Geleneksel aşıların dezavantajlarına karşı son zamanlarda yenilebilir ürünlerin geliştirilmesi alanında araştırmalar yapılmıştır. Yenilebilir aşı üretiminde bitkilerin kullanılmasının çeşitli faydaları görülmüştür. Bunlardan ilki, biyofarmasötik endüstrisinde bitki aşıları daha düşük üretim maliyetlerine ve ölçeklendirilmeye sahiptirler 20,21. Bununla birlikte, biyomolekül üretiminden farklı olarak yenilebilir aşı formülasyonları uygulama öncesi herhangi bir tedavi veya saflaştırma gerektirmediğinden üretim maliyetinin düşmesine neden olmaktadır. Bu konuda yapılan araştırmaların çoğunda kültür patatesi kullanılmıştır. Ancak pişirme veya kaynatma işlemi antijenik proteinlerin çoğunun etkisinin zayıflamasına neden olabileceğinden, yenilebilir aşı üretiminde patates kullanımının iyi bir tercih olmadığı belirtilmiştir 22. Buna karşın, başarılı genetik dönüşüm yöntemlerinin tasarımı ve geliştirilmesi ile domates, mısır, tütün, muz, havuç ve yer fıstığı gibi bitkiler yenilebilir aşı üretiminde önem kazanmışlardır. Bugüne kadar, marul, domates, patates, papaya, havuç, kinoa ve tütün gibi yenilebilir çok sayıda bitki türü aşı antijenlerine dönüştürülmüştür 23.
Son zamanlarda, domuz gribi, kuduz ve hepatit B'ye karşı bazı bitkisel kökenli aşılarda klinik araştırmalar yapılmıştır. Bu araştırmalarda en umut verici sonuçlar influenza aşılarında tespit edilmiştir 24,25. Bu aşıların, insan ve fare hücrelerinde yapılan in-vitro testler sonucunda güvenilir ve bağışıklık oluşturma özelliklerinin pozitif olduğu değerlendirilmiştir 26.

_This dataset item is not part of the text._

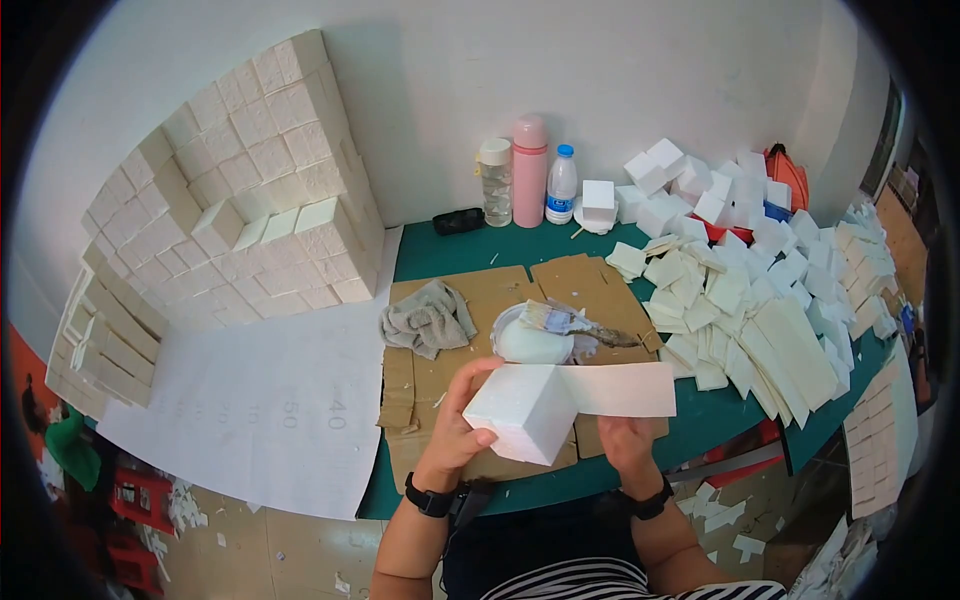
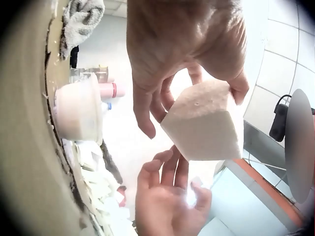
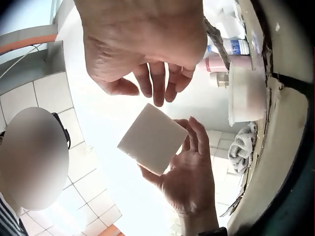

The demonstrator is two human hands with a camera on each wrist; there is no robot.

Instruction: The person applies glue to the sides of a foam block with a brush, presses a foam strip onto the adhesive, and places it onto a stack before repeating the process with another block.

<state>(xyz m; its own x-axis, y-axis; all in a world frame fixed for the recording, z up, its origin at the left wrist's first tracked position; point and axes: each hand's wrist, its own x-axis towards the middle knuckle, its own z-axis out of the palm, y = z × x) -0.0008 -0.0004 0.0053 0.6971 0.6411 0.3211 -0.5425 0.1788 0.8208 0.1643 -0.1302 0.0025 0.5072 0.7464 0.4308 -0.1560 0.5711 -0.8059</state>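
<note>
My left hand (image 1: 456,425) grips a white foam-like block (image 1: 515,400), thumb on the near side and fingers round the far side. From the block's right side a flat, pale rectangular sheet (image 1: 628,390) juts out in the head view. Below that sheet is my right hand (image 1: 628,445), its fingertips hidden behind it there. The left wrist view shows the right hand (image 2: 172,206) palm up with loosely bent fingers. In the right wrist view, those fingers (image 3: 157,83) extend just above the block (image 3: 153,138). Beyond the block stand a white tub (image 1: 530,345) and a brush (image 1: 548,318) with white-coated bristles.
Cardboard (image 1: 490,285) covers part of the green tabletop (image 1: 440,262). A grey cloth (image 1: 428,318) lies at left, before a tall stack of white blocks (image 1: 270,160). Loose pale pieces (image 1: 715,290) pile up at right. A pink bottle (image 1: 530,175) stands at the back.
</note>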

Bununla birlikte, düşük maliyetli aşı geliştirmenin nihai hedefinin saflaştırma gerektirmeden ve jelatin hapları veya tabletleri içinde dondurularak kurutulmuş özellikte oral formülasyonların üretilmesi olduğu belirtilmiştir 27. Bu oral aşılar, enjekte edilebilir aşıların uygulamasında ortaya çıkan ağrı gibi dezavantajların ve invaziv dağılım yolu ile ilişkili risklerin önlenmesinde de etkili olabilmektedir 28. Başlangıçta, beklenenden daha yavaş olduğu kabul edilmekle birlikte bitki bazlı oral aşıların geliştirilmesi bir gerçeklik kazanmıştır 27,29. Bitki bazlı aşıların geliştirilmesinde uygulanan olası yöntemler Şekil 1’de gösterilmiştir 17.

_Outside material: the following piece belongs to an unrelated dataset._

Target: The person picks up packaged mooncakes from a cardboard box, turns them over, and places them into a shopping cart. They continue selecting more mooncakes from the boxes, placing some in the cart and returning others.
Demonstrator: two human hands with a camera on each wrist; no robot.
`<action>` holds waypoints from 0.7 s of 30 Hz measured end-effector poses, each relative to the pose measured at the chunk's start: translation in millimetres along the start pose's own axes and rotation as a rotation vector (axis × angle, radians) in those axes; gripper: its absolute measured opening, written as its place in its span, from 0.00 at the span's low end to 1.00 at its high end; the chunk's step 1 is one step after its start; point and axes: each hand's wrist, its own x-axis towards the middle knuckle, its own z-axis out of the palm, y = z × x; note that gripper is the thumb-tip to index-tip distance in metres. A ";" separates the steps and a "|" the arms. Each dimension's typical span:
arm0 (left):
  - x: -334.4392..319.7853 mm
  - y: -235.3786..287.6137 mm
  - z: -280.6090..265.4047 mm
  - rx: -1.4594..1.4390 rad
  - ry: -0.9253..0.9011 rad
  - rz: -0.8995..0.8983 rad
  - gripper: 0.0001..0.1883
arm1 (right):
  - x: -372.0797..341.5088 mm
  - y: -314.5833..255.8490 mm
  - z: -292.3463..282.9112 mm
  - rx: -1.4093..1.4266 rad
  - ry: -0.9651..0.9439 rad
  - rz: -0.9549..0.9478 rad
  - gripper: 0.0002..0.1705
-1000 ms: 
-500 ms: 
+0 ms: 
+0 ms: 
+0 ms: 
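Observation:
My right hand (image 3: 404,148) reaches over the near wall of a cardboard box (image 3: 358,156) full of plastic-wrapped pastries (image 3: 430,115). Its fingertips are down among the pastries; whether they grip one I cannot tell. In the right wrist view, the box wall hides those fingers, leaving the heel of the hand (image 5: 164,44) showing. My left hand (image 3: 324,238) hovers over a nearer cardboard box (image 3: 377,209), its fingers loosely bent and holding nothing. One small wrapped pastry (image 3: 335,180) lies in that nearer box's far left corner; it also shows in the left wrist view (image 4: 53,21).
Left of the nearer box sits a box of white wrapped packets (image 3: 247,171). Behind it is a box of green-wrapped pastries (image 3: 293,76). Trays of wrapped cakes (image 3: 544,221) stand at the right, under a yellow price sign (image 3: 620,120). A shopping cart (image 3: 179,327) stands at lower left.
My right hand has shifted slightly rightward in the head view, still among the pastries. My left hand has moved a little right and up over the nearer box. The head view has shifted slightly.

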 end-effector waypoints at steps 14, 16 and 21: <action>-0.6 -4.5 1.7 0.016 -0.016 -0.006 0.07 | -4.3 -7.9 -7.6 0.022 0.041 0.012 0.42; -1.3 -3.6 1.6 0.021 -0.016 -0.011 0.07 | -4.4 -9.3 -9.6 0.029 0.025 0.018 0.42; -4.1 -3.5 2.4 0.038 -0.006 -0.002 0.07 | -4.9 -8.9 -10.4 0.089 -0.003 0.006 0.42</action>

Yenilebilir Aşıların Üretim Yöntemleri
Yenilebilir aşılar, seçilen bitki hücresine transgenin dahil edilmesiyle üretilmektedir. Transgenin entegrasyonu, vektörle doğrudan veya dolaylı gen transferi yöntemiyle birleştirilmeden yapılabilmektedir. Yenilebilir aşı üretim yöntemleri Şekil 2’de gösterilmiştir. Transgen, antijenin hücrelerle birleşmesi gereken yere bağlı kararlı transformasyon ve geçici transformasyon olmak üzere iki sistem ile bitkilerde eksprese edilebilmektedir 30.

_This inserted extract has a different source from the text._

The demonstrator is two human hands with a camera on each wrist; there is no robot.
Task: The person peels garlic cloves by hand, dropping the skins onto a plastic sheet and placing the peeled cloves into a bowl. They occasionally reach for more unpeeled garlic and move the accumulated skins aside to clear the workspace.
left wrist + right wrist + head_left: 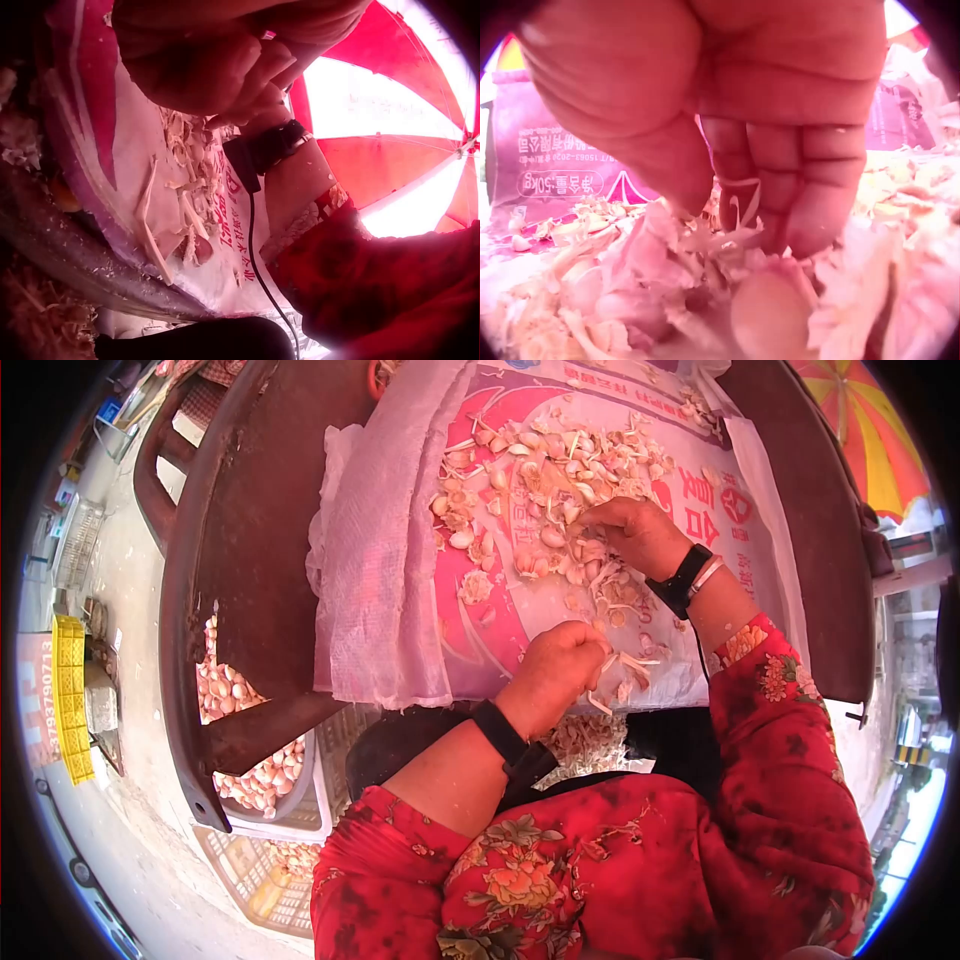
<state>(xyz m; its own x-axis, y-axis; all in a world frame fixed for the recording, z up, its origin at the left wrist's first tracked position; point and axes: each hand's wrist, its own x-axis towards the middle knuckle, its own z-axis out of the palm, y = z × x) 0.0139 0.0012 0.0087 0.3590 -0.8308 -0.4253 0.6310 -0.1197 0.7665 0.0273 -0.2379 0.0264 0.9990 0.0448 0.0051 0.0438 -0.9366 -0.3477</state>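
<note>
A pale garlic clove (pixel 772 315) is lying among papery skins (pixel 855 300), at 6 o'clock from the right hand's fingertips in the right wrist view, its long axis running roughly 12 to 6. The right hand (pixel 645 535) is nearer; its fingers are pointing down, touching the skins, with the thumb apart and a thin strip (pixel 742 202) lying against them. In the head view, the garlic pile (pixel 590 460) is spreading toward 11 o'clock over a printed sack (pixel 480 670). At 7 o'clock, the left hand (pixel 555 670) is curling its fingers; whether they are gripping anything, I cannot tell. Farther out, more cloves (pixel 265 770) are sitting at 8 o'clock.
</note>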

Doğrudan Gen Transformasyon Yöntemi: Doğrudan gen transformasyonu basit bir yöntemdir. Bu yöntemde seçilen DNA veya RNA doğrudan bitki hücresine verilir. En yaygın kullanılan doğrudan gen transferi yöntemi biyolistik yöntemdir. Gen tabancası veya mikro mermi bombardımanı yöntemi olarak da bilinmektedir. Agrobacterium türlerinin aracılık ettiği gen transferinin mümkün olmadığı durumlarda kullanılmaktadır 31,32. Bu transformasyon yönteminde DNA veya RNA, mikro taşıyıcı görevi gören altın veya tungsten ile kaplanır. Daha sonra kaplanmış DNA gen tabancasına yerleştirilir ve yüksek basınç altında Helyum gazına maruz bırakılmaktadır. Kaplanmış DNA, yüksek basınç etkisiyle hareket ederek hedeflenen bitki hücresine yerleşmektedir. Ancak bu yöntem yüksek maliyetlidir 33,34. Nükleer transformasyon ve kloroplast transformasyon, biyolistik yöntemle yapılabilmektedir. Bunlar, iki tip antijen ekspresyon yöntemidir 35. Homolog olmayan genin rekombinasyon yoluyla bitki hücresinin çekirdeğine dahil edilmesi nükleer transformasyon olarak tanımlanmaktadır. Protein ekspresyonunu arttırmak için genin kloroplasta enjekte edilmesine ise kloroplast transformasyonu adı verilmektedir. Yenilebilir aşı üretiminde en yaygın kullanılan yöntem kloroplast transformasyonudur 36,37. Biyolistik yöntemler ile; kolera, Lyme hastalığı, şarbon, tetanoz, veba, rota virüsü ve köpek parvovirüsüne karşı aşı üretilmektedir 38.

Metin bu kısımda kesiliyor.